For each line in the data below that holds "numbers", return a copy.
___ Records
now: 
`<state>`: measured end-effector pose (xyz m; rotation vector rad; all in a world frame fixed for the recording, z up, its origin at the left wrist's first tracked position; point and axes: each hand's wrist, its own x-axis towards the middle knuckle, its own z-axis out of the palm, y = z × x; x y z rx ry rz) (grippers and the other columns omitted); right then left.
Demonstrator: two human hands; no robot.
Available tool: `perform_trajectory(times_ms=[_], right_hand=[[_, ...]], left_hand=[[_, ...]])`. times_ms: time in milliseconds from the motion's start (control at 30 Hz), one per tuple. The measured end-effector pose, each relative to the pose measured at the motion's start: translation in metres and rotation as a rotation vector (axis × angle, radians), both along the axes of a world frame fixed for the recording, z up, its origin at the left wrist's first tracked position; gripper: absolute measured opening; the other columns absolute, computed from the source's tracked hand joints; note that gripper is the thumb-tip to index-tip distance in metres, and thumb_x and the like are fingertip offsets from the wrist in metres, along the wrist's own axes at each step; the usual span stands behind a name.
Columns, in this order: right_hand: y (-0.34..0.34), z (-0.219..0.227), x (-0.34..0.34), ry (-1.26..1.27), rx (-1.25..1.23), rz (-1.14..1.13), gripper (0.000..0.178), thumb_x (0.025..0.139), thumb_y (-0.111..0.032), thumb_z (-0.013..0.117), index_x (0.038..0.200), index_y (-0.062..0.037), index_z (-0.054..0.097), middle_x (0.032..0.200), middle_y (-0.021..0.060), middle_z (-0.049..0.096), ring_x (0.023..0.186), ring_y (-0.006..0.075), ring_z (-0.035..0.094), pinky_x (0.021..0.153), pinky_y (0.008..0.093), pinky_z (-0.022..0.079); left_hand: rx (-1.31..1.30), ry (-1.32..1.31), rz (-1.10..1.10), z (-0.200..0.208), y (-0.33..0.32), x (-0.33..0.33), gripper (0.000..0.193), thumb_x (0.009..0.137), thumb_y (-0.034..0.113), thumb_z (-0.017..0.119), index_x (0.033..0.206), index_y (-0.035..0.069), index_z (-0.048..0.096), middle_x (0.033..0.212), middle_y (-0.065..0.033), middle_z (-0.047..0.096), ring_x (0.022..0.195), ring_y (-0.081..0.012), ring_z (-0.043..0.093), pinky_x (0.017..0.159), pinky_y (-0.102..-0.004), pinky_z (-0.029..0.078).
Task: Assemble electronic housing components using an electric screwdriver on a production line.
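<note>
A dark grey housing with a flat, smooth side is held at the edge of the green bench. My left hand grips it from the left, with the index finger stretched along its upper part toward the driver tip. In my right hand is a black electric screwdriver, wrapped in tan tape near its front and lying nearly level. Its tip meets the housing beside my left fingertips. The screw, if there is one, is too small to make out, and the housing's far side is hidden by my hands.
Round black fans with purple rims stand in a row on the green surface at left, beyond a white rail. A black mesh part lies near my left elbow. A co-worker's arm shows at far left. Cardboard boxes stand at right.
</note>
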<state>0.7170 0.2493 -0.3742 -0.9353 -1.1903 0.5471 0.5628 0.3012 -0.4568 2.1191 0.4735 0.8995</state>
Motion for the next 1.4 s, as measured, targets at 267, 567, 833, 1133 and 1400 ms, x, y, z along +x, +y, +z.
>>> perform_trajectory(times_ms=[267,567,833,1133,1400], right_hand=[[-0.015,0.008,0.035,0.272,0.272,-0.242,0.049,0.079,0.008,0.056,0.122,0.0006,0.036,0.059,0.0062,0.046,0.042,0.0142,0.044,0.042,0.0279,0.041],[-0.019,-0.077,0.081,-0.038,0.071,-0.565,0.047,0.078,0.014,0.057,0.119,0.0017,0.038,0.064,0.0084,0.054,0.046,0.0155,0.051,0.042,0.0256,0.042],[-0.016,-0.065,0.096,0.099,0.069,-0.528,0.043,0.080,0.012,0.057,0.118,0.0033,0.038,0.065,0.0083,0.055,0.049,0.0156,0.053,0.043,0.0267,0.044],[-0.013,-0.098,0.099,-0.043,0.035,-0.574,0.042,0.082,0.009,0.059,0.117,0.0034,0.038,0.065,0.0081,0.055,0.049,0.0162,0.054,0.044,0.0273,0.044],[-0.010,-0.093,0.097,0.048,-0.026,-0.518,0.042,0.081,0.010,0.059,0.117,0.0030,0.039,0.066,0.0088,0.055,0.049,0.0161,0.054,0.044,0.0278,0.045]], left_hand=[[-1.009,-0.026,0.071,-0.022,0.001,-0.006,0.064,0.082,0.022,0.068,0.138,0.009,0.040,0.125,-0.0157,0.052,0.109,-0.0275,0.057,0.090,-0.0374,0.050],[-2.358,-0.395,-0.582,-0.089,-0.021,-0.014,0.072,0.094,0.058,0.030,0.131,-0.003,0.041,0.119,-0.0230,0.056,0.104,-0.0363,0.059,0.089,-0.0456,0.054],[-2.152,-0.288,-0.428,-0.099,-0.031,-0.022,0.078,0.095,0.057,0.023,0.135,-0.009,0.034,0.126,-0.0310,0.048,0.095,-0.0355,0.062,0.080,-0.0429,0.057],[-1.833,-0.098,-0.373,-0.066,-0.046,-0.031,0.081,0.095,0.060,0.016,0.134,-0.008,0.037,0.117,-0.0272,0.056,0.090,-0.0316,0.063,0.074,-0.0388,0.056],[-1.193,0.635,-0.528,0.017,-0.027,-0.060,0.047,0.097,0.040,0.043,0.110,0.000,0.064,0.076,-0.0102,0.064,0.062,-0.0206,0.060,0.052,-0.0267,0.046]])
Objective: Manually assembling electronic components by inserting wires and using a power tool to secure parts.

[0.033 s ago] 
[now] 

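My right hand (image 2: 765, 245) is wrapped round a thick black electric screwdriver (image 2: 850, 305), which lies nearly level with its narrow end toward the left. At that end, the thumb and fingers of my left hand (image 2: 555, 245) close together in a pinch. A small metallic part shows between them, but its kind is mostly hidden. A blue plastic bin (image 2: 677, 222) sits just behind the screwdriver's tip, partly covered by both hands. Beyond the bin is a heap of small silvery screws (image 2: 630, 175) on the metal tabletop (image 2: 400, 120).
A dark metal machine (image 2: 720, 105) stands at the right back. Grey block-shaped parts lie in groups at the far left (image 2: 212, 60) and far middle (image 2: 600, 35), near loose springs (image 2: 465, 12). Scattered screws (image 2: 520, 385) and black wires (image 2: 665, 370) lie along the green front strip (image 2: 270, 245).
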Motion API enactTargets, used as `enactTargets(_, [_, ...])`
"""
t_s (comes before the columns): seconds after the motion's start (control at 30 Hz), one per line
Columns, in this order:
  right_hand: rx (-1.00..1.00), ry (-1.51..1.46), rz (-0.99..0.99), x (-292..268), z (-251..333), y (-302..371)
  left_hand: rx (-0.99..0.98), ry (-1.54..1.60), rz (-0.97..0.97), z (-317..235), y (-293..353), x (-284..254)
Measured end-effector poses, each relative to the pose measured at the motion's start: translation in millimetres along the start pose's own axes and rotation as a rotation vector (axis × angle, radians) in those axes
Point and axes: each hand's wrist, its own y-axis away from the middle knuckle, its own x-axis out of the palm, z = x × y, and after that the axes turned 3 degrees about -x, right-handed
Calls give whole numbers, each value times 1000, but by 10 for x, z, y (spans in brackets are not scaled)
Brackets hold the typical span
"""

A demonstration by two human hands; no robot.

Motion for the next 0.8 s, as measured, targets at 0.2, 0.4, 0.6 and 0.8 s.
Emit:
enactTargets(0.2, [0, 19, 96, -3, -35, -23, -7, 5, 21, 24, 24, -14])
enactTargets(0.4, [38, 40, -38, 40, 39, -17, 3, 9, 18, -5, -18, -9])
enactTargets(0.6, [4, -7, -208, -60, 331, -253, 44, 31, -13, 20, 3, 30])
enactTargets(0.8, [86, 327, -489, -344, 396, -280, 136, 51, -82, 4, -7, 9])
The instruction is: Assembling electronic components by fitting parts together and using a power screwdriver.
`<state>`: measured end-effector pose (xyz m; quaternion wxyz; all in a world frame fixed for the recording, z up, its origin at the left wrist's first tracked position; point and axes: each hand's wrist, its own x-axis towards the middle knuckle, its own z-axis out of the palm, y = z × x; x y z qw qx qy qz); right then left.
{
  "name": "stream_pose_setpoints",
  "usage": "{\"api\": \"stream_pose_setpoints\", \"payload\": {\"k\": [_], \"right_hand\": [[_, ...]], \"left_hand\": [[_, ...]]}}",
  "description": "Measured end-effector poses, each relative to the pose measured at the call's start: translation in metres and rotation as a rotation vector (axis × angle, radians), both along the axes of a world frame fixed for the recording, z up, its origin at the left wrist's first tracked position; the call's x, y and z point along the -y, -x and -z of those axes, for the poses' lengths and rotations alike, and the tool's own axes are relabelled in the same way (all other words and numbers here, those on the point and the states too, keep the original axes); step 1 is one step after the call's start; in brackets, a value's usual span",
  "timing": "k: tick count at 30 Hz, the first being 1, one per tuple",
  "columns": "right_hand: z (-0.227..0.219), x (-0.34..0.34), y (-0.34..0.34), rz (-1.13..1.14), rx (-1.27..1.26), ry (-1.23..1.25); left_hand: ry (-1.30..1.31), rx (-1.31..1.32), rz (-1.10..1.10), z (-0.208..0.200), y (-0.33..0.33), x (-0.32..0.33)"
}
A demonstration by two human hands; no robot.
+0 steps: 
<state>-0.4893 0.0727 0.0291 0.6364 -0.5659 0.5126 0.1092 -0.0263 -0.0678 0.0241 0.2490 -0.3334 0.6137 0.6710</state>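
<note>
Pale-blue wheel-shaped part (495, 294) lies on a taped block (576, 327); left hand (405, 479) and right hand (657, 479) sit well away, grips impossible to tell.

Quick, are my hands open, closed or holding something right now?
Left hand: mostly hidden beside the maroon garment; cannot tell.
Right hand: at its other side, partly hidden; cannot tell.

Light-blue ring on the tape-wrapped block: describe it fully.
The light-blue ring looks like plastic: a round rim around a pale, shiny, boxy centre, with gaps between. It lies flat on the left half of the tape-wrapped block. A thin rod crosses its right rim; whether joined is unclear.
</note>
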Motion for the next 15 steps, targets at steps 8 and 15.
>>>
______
**Task response:**
Calls give whole numbers, each value times 1000, but by 10 for x, z, y (spans in brackets are not scaled)
  "description": "Measured end-effector poses, each relative to the pose measured at the call's start: translation in metres and rotation as a rotation vector (axis × angle, radians), both along the axes of a world frame fixed for the recording, z up, its origin at the left wrist's first tracked position; the call's x, y and z point along the -y, -x and -z of those axes, for the poses' lengths and rotations alike, and the tool's own axes are relabelled in the same way (all other words and numbers here, those on the point and the states too, keep the original axes); step 1 is one step after the call's start; in brackets, a value's usual span",

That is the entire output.